Breaking down complex projects into clear steps changed how I handle estimates, and the same principle applies to ordering or exploring options from something like a funke menu. When everything is laid out clearly—ingredients, portion sizes, and pricing—it’s easier to make choices and understand what you’re getting. Just like in project planning, clarity reduces surprises and helps you feel confident about your selection.
This is a great idea! I love any tool that helps with estimating.

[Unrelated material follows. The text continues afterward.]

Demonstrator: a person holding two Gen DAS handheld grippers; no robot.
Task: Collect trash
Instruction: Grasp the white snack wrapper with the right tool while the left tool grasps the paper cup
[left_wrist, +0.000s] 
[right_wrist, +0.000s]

To share an example of my own estimation adventure, when I was working for a big media company several years ago, we were all scratching out heads wondering why we could never get our estimates right. I did a deep-dive analysis of a couple of years worth of sprints, and noticed that one thing kept coming up in projects where estimates were especially problematic: context switching. Any time our team had to move off of a project for "a quick thing", it would be hours, even days before things got back on track. If someone is doing a "6 hour task", and somebody pulls them off for even a 20 minute favor, that task became 8 hours, or worse.
Anyway, I'll check out LeadSleek. It looks fantastic!